Provided data:
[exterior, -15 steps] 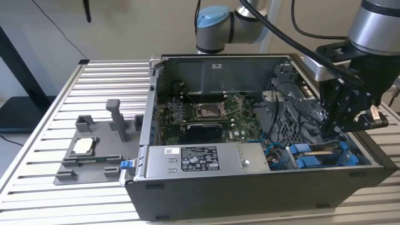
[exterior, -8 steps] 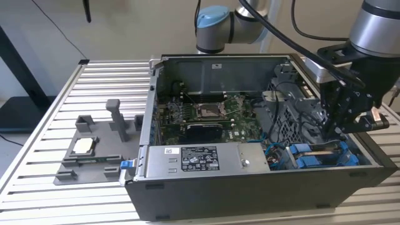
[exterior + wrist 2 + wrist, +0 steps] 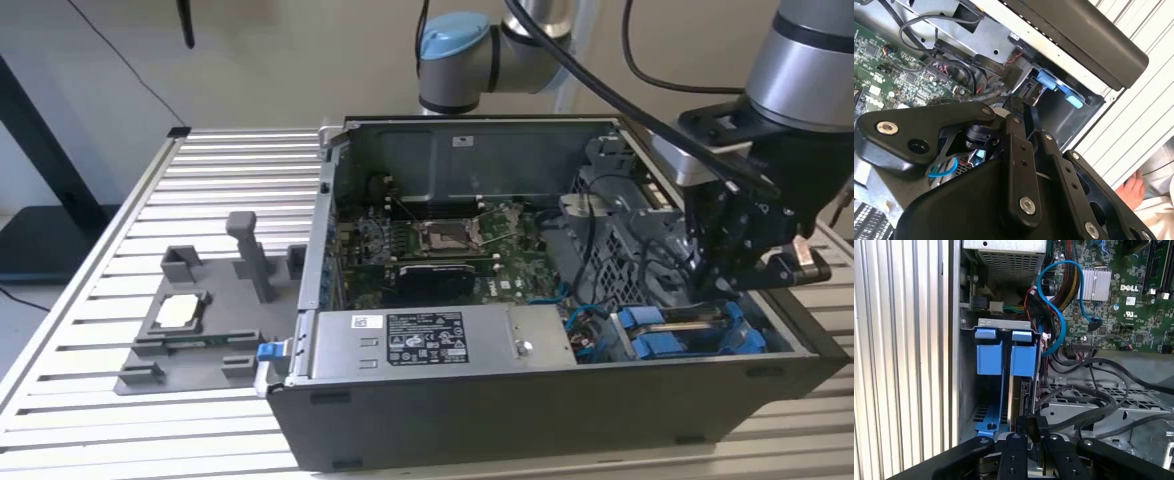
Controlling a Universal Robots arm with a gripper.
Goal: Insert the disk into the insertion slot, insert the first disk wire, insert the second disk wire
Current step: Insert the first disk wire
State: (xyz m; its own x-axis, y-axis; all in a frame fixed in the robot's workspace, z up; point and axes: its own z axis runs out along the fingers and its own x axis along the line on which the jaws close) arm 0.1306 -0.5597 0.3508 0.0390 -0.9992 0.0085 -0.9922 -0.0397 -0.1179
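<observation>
Down inside the case, the gripper pinches a black wire plug (jaws drawn narrow) at the blue-framed disk, seated in the insertion slot.

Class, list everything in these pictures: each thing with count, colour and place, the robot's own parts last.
table: one, silver, slatted
computer case: one, dark grey, on the table
motherboard: one, green, inside the case
power-supply box: one, grey, inside the case
disk carriers: two, blue, side by side in the drive cage
fixture: one, grey, on the table beside the case
wire plug: one, black, by the carriers
arm: one, grey and blue, above the case
gripper: one, black, shut on the wire plug
</observation>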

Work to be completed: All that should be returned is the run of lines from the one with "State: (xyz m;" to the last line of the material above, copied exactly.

Answer box:
State: (xyz m; its own x-axis, y-axis; all in a frame fixed in the robot's workspace, z up; point and axes: its own z axis runs out along the fingers and its own x axis along the line on which the jaws close) arm 0.1306 -0.5597 0.3508 0.0390 -0.9992 0.0085 -0.9922 -0.0397 -0.1179
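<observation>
Down inside the case, the gripper pinches a black wire plug (jaws drawn narrow) at the blue-framed disk, seated in the insertion slot.

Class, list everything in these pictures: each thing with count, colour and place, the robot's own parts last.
table: one, silver, slatted
computer case: one, dark grey, on the table
motherboard: one, green, inside the case
power-supply box: one, grey, inside the case
disk carriers: two, blue, side by side in the drive cage
fixture: one, grey, on the table beside the case
wire plug: one, black, by the carriers
arm: one, grey and blue, above the case
gripper: one, black, shut on the wire plug
</observation>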

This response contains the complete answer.